PyTrack for dummies

Setup of the environment on M1 processor

Step 1 Install Miniforge (minimal installer for Conda specific to conda-forge) using this Link.

Step 1.1.1 install xcode:

xcode-select –install

Step 1.1.2 install MiniForge by terminal:

Miniforge3-MacOSX-arm64.sh

Select no to conda init

Note

Follow this guide for a more detailed description of the various steps.

Step 2 Install Python 3.9.13 (if you don’t have any other version later than 3.X) from this link by downloading macOS 64-bit universal2 installer.

Step 3 Set a project in PyCharm using the New project button.

_images/pycharmnewproj.png

Step 4 Install Pytrack, from terminal in PyCharm, using the following command:

conda install pytrack

Perform map-matching process

Step 1 Download the dataset.xlsx file and the notebook file map-matching.ipynb from the official GitHub repository of this library. This Jupyter file permits you to test the map matching, whilst, the dataset.xlsx file lists a set of gps positions.

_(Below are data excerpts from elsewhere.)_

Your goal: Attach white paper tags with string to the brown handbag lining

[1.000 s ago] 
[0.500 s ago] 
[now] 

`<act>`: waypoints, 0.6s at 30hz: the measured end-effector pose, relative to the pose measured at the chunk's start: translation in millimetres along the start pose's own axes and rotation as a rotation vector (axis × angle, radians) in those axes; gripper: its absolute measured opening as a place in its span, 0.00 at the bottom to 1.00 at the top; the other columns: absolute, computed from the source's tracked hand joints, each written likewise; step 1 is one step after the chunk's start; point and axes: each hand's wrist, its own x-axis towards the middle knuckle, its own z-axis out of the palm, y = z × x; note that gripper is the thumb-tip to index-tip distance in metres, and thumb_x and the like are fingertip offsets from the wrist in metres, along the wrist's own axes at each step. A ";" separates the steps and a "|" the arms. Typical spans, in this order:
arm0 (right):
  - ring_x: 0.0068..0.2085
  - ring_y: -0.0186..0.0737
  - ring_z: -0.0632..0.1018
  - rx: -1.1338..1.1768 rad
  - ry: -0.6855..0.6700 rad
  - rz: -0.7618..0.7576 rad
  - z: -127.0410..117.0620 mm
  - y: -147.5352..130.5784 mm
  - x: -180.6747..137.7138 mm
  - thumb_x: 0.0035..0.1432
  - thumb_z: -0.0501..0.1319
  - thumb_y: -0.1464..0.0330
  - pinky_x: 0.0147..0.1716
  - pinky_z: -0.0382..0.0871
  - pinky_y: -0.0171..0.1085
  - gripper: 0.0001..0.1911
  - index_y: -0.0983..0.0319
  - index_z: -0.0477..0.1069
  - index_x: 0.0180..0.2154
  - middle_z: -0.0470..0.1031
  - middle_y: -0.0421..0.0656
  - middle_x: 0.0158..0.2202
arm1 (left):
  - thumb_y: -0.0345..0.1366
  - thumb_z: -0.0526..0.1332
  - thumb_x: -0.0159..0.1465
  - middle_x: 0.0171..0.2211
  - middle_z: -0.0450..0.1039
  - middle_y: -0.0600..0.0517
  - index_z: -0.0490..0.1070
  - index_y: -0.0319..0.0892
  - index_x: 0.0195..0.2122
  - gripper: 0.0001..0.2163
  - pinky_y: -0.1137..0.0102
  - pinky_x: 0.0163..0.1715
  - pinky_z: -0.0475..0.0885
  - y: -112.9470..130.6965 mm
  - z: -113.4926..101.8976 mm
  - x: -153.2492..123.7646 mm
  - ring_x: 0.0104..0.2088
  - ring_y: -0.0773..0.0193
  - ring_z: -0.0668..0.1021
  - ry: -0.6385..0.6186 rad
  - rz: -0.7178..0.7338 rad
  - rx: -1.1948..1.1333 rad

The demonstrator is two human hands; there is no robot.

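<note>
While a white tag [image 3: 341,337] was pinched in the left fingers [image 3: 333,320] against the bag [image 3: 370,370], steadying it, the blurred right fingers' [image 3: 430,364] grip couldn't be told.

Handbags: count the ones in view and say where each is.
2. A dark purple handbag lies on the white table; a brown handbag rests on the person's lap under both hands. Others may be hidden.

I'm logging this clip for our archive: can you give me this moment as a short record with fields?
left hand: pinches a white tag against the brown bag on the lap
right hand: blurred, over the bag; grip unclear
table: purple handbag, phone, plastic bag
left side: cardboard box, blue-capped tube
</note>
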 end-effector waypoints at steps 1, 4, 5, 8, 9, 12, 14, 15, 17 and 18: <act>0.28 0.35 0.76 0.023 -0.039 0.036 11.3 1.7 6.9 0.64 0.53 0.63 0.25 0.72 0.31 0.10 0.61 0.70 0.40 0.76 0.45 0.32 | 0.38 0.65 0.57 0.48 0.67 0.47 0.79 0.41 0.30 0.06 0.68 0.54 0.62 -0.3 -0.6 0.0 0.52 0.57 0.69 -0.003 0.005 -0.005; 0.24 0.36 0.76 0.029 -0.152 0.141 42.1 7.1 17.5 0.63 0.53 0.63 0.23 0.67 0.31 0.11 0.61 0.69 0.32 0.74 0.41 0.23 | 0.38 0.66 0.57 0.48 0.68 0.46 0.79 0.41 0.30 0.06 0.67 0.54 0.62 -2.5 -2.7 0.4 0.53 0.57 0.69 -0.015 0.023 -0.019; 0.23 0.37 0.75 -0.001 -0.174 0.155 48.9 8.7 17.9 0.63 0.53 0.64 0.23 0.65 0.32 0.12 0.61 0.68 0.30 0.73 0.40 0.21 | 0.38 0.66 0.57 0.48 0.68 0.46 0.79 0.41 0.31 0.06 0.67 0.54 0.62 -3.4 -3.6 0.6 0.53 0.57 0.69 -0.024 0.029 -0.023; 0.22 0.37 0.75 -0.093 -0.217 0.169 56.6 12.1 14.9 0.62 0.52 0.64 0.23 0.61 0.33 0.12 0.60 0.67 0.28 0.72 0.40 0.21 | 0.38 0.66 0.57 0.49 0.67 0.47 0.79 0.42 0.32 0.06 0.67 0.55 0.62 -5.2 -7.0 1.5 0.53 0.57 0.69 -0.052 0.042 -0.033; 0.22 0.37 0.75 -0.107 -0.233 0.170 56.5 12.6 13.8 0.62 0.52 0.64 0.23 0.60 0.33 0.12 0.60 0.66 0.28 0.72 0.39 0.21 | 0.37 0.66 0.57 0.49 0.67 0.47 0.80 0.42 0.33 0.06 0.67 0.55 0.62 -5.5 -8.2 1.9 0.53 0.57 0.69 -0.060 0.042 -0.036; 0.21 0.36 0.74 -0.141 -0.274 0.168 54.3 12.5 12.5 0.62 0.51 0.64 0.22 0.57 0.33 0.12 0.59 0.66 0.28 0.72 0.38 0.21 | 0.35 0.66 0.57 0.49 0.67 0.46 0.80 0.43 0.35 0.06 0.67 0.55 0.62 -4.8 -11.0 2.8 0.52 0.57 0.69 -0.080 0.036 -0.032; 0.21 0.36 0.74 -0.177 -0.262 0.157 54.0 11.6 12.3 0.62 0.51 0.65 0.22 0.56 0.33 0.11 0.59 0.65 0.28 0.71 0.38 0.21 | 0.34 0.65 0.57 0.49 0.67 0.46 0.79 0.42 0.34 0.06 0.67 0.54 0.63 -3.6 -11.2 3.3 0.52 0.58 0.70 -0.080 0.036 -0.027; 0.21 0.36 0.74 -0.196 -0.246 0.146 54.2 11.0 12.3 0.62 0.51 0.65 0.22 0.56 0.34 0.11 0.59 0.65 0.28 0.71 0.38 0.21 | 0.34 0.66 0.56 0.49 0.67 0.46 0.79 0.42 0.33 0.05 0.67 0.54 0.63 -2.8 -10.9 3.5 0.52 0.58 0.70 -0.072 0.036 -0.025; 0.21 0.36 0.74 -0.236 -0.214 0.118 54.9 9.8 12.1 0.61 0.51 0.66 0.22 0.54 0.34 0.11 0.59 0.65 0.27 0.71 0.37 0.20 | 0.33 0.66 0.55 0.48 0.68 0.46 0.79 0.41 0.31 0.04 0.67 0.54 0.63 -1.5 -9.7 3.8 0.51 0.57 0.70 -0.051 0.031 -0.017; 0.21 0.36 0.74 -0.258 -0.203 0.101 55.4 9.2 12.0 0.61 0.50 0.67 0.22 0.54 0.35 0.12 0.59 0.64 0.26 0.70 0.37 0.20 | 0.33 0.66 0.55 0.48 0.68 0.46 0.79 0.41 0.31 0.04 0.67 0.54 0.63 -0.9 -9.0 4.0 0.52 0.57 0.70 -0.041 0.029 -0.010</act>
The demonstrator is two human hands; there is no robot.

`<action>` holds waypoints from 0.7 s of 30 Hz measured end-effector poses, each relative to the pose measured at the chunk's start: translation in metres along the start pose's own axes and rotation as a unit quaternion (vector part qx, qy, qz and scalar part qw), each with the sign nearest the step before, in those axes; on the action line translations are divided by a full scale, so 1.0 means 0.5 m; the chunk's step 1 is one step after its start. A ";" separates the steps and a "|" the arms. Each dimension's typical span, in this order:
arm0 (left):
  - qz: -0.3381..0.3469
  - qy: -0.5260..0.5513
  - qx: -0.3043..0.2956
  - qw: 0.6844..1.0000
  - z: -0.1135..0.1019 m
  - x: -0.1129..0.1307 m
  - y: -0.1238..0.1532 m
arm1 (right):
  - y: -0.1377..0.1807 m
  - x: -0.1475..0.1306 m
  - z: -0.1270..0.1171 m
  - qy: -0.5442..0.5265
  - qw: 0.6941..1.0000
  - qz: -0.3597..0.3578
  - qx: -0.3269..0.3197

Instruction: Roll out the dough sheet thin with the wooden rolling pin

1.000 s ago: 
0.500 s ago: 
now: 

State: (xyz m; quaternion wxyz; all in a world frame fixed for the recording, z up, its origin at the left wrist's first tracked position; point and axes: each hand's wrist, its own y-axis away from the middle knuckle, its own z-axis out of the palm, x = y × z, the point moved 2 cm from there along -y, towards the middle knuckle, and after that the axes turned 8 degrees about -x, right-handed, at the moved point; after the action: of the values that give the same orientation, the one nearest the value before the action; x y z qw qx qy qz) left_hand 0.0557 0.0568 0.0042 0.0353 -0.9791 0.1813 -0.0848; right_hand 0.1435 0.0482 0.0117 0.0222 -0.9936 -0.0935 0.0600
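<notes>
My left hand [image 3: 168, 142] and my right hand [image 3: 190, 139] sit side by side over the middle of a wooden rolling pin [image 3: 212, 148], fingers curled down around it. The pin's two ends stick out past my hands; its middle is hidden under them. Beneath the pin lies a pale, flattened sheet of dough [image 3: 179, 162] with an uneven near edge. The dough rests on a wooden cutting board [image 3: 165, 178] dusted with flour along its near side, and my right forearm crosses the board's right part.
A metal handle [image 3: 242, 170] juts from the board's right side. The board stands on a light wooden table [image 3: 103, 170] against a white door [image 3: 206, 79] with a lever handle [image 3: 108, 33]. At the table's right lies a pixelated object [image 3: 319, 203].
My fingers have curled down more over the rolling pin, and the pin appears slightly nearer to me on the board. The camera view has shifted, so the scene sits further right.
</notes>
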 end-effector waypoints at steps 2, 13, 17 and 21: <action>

Step 2 Double click on the Jupyter file directly in PyCharm, and then Run all (double green arrows)

Note

The openpyxl library is required to execute the code. If it is not already installed, it can be installed with the following terminal command:

conda install openpyxl

The results can be inspected directly in the jupyter notebook.

Make a video of the reconstructed path

Step 1 Go to the official GitHub repository of this library, download the code and pick the Jupyter file create_video_path.ipynb located in the examples folder.

Step 2 Open the same project of Perform map-matching process tutorial and paste create_video_path.ipynb in the working directory. Please check to have there the same dataset.xlsx used in the previous tutorial.

Step 3 Go to this link and click on Get started button (upper right corner) and log in. You can use the free credit offered by Google, which usually consists of 200$ each month free of charge for Google Maps API. At the end of the registration please save your key for API Google Maps Platform. In Google Cloud resume, clink on the API menu in the left and check that the Street View Static API has been enabled.

Step 4 Open the create_video_path.ipynb file and insert your key for API Google Maps Platform in line 2 of cell 3.

Step 5 Check if you already have the libraries needed to run this example, but not needed to run pytrack. To this end, check the libraries listed from rows 4 to 19 of cell 1. In the example below, I need to install natsort, tqdm, cv2 (i.e. OpenCV) . I can do that from PyCharm terminal, typing:

conda install natsort
conda install tqdm
pip install opencv-contrib-python

Step 6 Run the code, and you will find the following results: a) in the working directory, in the new created folder SV_panoramas: you will have a folder for each Street View Image, each containing the image and the metadata. In this example you have 346 folders, from 0 to 345; b) the output video, concatenating the images in SV_panoramas, is located in the working directory.